Assigned task: Among the entries below, how many lines include the string "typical"? Answer with only the number.

** Opening Material supplied block **

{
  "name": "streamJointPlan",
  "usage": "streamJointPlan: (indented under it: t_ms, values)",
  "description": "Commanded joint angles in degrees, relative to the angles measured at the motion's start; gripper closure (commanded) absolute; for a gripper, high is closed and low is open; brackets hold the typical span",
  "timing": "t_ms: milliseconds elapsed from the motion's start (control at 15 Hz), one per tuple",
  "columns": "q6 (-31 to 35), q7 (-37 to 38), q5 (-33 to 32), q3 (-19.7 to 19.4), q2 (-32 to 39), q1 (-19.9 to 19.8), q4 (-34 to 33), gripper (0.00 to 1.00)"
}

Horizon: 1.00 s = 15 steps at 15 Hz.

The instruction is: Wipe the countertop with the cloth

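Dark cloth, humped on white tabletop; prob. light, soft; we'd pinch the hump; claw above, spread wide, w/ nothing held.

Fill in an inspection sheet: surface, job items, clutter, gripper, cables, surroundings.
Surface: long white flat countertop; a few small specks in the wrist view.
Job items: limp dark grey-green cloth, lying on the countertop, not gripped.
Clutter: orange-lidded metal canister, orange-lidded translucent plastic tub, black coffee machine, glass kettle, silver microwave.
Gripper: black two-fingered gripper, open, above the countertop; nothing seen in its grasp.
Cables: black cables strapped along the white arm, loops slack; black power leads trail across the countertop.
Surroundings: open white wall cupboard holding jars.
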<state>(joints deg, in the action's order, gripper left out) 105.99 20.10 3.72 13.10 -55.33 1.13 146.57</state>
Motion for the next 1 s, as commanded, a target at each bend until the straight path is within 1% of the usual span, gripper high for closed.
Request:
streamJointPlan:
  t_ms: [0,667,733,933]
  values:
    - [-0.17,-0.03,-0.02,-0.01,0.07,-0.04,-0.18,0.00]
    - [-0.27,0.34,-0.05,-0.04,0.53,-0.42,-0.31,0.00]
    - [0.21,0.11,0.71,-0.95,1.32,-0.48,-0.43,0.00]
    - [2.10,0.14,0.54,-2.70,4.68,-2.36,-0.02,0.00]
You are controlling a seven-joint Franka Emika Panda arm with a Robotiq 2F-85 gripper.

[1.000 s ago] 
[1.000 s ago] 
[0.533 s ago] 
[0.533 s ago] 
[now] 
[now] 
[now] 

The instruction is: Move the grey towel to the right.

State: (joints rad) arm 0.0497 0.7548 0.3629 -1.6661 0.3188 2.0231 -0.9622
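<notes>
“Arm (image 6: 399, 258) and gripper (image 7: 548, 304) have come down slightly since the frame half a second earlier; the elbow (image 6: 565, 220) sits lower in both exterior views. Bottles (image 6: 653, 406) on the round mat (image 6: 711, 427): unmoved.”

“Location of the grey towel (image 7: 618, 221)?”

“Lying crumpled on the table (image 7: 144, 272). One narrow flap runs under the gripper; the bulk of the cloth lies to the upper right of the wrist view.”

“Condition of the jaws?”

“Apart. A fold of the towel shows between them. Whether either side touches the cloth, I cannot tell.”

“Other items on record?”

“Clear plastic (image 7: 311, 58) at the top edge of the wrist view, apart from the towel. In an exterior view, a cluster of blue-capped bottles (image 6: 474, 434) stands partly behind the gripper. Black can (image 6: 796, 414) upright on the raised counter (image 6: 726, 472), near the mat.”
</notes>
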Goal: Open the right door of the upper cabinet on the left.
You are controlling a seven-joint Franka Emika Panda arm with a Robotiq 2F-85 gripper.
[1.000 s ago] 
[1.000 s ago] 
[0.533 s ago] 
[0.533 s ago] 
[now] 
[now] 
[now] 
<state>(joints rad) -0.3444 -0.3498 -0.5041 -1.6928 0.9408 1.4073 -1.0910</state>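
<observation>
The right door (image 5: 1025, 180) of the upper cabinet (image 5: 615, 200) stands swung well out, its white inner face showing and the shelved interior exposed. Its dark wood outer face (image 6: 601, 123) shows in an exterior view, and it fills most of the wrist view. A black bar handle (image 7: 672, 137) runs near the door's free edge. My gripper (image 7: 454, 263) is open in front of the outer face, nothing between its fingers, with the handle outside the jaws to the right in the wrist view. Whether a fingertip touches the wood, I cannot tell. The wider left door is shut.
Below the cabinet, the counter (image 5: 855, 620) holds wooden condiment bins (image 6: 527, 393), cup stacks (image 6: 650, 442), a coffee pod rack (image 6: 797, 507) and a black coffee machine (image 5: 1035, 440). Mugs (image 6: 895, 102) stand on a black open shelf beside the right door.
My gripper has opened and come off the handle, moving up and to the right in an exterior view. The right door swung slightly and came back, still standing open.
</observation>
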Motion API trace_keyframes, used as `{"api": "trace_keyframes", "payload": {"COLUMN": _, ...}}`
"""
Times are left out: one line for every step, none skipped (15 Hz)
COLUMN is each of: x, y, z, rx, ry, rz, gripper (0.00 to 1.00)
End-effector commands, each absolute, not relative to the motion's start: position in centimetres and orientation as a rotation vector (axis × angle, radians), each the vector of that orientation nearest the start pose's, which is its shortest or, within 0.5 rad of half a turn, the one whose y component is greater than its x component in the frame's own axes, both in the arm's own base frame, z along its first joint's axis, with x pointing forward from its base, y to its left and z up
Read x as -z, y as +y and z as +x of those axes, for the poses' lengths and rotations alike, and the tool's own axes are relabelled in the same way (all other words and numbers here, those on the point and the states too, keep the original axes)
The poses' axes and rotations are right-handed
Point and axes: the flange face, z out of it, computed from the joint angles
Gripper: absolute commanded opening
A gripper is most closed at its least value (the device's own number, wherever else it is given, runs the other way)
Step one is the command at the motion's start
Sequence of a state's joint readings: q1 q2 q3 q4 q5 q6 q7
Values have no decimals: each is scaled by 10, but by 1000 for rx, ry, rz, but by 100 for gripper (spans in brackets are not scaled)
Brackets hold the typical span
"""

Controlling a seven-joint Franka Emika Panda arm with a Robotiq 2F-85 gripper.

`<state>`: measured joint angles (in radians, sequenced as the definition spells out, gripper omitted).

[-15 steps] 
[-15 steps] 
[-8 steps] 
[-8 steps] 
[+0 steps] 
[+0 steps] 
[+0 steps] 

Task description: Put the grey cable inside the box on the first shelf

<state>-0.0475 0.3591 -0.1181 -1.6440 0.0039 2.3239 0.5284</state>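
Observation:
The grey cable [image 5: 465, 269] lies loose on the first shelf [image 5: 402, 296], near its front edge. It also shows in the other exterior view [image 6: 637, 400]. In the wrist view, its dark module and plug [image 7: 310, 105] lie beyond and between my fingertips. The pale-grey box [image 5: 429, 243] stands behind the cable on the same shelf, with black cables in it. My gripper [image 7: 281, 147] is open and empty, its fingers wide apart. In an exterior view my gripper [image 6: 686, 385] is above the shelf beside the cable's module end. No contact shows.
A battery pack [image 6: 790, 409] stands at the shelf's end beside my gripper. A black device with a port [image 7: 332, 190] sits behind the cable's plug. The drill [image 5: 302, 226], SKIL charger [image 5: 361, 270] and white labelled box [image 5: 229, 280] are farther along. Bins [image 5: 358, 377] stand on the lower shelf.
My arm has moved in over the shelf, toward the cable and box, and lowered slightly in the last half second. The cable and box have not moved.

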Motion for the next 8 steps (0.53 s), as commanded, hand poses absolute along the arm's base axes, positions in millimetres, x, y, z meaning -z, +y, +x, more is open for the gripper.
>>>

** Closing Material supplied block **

Output of the task: 2